Exercise brief: Line by line, copy the material below exactly as given.

((

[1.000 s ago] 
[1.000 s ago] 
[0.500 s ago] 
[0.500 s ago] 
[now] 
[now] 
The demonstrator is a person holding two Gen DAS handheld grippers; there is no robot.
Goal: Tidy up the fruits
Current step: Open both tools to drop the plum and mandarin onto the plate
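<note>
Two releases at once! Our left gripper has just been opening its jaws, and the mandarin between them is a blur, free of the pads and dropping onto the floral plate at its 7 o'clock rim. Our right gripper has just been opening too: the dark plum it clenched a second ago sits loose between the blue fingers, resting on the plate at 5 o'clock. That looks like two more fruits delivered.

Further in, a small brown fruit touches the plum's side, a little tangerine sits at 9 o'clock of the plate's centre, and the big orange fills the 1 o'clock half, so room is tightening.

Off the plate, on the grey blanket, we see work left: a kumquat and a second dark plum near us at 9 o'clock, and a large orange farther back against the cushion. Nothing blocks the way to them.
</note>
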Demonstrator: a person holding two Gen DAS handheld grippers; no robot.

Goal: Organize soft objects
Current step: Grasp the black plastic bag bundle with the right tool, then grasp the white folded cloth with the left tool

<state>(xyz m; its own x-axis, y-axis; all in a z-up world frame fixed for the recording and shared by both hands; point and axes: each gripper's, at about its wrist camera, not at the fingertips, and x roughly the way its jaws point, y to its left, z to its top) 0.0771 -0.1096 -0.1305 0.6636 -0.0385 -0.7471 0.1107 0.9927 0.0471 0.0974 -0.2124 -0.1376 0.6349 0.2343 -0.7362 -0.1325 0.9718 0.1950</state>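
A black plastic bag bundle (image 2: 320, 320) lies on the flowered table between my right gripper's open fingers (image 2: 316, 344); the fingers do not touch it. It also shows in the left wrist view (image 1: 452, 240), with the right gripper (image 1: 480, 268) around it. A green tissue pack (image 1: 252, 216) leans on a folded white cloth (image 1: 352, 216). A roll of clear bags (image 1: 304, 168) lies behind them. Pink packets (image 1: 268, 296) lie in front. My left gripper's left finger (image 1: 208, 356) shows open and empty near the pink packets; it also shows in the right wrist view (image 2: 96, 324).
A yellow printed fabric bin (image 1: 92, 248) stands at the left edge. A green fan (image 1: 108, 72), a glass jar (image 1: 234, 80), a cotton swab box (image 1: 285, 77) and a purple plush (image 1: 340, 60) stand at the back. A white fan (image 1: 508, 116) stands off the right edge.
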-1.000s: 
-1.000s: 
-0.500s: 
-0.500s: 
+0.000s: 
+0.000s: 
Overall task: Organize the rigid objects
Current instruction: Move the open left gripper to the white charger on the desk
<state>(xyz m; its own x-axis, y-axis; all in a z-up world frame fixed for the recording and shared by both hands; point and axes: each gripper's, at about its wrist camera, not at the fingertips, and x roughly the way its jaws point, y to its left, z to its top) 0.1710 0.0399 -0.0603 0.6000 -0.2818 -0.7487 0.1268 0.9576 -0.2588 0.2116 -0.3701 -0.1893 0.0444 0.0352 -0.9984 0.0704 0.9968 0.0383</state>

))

Solution to this exercise:
[1.000 s ago] 
[1.000 s ago] 
[0.500 s ago] 
[0.500 s ago] 
[now] 
[now] 
The demonstrator is a person holding two Gen DAS handheld grippers; there is no robot.
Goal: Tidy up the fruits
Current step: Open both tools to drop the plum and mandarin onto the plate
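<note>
Two releases at once! Our left gripper has just been opening its jaws, and the mandarin between them is a blur, free of the pads and dropping onto the floral plate at its 7 o'clock rim. Our right gripper has just been opening too: the dark plum it clenched a second ago sits loose between the blue fingers, resting on the plate at 5 o'clock. That looks like two more fruits delivered.

Further in, a small brown fruit touches the plum's side, a little tangerine sits at 9 o'clock of the plate's centre, and the big orange fills the 1 o'clock half, so room is tightening.

Off the plate, on the grey blanket, we see work left: a kumquat and a second dark plum near us at 9 o'clock, and a large orange farther back against the cushion. Nothing blocks the way to them.
</note>
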Demonstrator: a person holding two Gen DAS handheld grippers; no robot.

Goal: Organize soft objects
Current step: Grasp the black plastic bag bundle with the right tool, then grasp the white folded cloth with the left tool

<state>(xyz m; its own x-axis, y-axis; all in a z-up world frame fixed for the recording and shared by both hands; point and axes: each gripper's, at about its wrist camera, not at the fingertips, and x roughly the way its jaws point, y to its left, z to its top) 0.0771 -0.1096 -0.1305 0.6636 -0.0385 -0.7471 0.1107 0.9927 0.0471 0.0974 -0.2124 -0.1376 0.6349 0.2343 -0.7362 -0.1325 0.9718 0.1950</state>
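A black plastic bag bundle (image 2: 320, 320) lies on the flowered table between my right gripper's open fingers (image 2: 316, 344); the fingers do not touch it. It also shows in the left wrist view (image 1: 452, 240), with the right gripper (image 1: 480, 268) around it. A green tissue pack (image 1: 252, 216) leans on a folded white cloth (image 1: 352, 216). A roll of clear bags (image 1: 304, 168) lies behind them. Pink packets (image 1: 268, 296) lie in front. My left gripper's left finger (image 1: 208, 356) shows open and empty near the pink packets; it also shows in the right wrist view (image 2: 96, 324).
A yellow printed fabric bin (image 1: 92, 248) stands at the left edge. A green fan (image 1: 108, 72), a glass jar (image 1: 234, 80), a cotton swab box (image 1: 285, 77) and a purple plush (image 1: 340, 60) stand at the back. A white fan (image 1: 508, 116) stands off the right edge.
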-1.000s: 
-1.000s: 
-0.500s: 
-0.500s: 
+0.000s: 
+0.000s: 
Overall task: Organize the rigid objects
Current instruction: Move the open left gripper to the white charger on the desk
<state>(xyz m; its own x-axis, y-axis; all in a z-up world frame fixed for the recording and shared by both hands; point and axes: each gripper's, at about its wrist camera, not at the fingertips, and x roughly the way its jaws point, y to its left, z to its top) 0.1710 0.0399 -0.0603 0.6000 -0.2818 -0.7487 0.1268 0.9576 -0.2588 0.2116 -0.3701 -0.1893 0.0444 0.0352 -0.9984 0.0704 0.9968 0.0383</state>

For this exercise, nothing more is required.